Les tentes et les structures d'urgence ne résisteront pas aux intempéries qui arrivent avec la saison des pluies et les conditions de vies insalubres des déplacés les exposent davantage aux risques épidémiques et notamment aux maladies hydriques comme le choléra ou la dysenterie.

Une assistance insuffisante

Les équipes MSF procèdent à des distributions dans le Centre-Nord, comme ce fût le cas à Silmangué, à environ 170 kilomètres de Kaya. Plus de 2 000 familles de déplacés ont reçu des articles essentiels – seaux, jerrycans, gobelets – et des tentes. Mais pour Hassan Maïyaki il faut bien plus. « Le nombre de déplacés augmente avec le temps, ainsi que leurs besoins, associés à ceux des communautés d’accueil. »

Une distribution de biens de premières nécessité par les équipes MSF au Burkina Faso. 2020. 
Une distribution de biens de première nécessité par les équipes MSF au Burkina Faso. 2020.  © Noelie Sawadogo/MSF

Les autorités sanitaires régionales se concentrent sur la prévention et l’élimination des conditions propices à la prolifération de moustiques et d’autres porteurs de maladies. Les équipes de MSF sur le terrain se tiennent prêtes à soutenir les autorités sanitaires locales en cas de flambée de paludisme. 
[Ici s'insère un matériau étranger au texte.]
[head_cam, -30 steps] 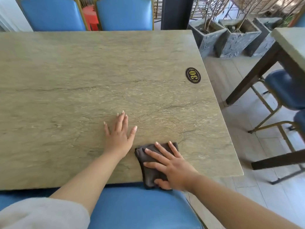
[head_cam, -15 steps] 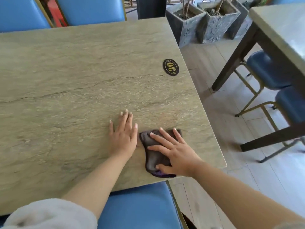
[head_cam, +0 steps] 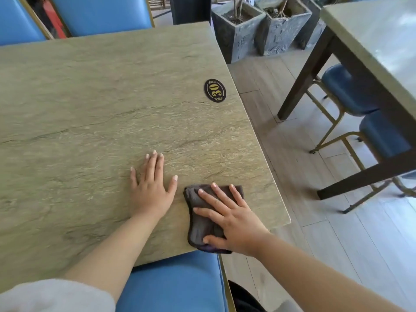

La malnutrition est une autre menace sanitaire renforcée par la saison des pluies coïncidant avec la période de soudure saisonnière. Entre janvier et juin 2020, MSF a fourni des aliments thérapeutiques à 1 580 enfants souffrant de malnutrition.

Plus de 2,2 millions de personnes ont besoin d’assistance au Burkina Faso, selon le Bureau de la coordination des affaires humanitaires des Nations unies (OCHA). Il est primordial de continuer à orienter les fonds et les ressources humaines vers l’amélioration des conditions de vie des plus vulnérables. « L’ampleur de la situation est telle qu’elle nécessite une intervention massive et une approche plus globale afin de garantir l’assistance apportée aux populations », conclut Hassan Maïyaki, le chef de mission MSF.